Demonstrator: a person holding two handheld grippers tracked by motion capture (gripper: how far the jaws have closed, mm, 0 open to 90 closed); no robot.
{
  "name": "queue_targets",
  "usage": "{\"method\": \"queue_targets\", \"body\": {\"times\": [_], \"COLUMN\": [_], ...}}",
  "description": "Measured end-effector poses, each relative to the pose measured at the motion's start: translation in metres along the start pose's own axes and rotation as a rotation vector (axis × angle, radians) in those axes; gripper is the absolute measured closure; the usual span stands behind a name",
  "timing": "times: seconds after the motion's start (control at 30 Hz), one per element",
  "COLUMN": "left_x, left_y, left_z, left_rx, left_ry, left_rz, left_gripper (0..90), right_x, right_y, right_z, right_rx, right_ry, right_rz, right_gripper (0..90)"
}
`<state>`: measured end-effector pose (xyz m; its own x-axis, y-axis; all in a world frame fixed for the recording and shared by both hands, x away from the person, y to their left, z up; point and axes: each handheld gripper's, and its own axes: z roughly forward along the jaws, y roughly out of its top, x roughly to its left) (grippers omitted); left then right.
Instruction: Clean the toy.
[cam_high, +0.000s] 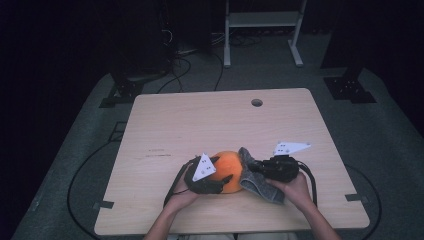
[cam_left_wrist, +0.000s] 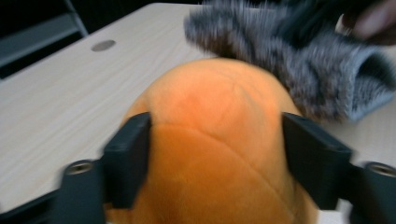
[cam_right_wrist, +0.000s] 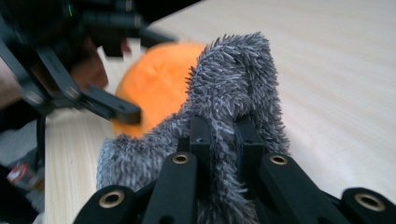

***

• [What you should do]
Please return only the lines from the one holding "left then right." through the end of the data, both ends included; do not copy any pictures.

• [Output below]
`<state>`: measured end-effector pose (xyz m; its own x-axis, y-axis; all in a world frame fixed for the recording and shared by both hands, x away from the person, y to their left, z up; point and axes: each handheld gripper's, and its own axes: z roughly forward along the jaws, y roughly out of its top, x roughly to its left) (grippers omitted); left then right.
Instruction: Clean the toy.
[cam_high, +0.000s] 
[cam_left_wrist, +0.000s] 
[cam_right_wrist, +0.000s] 

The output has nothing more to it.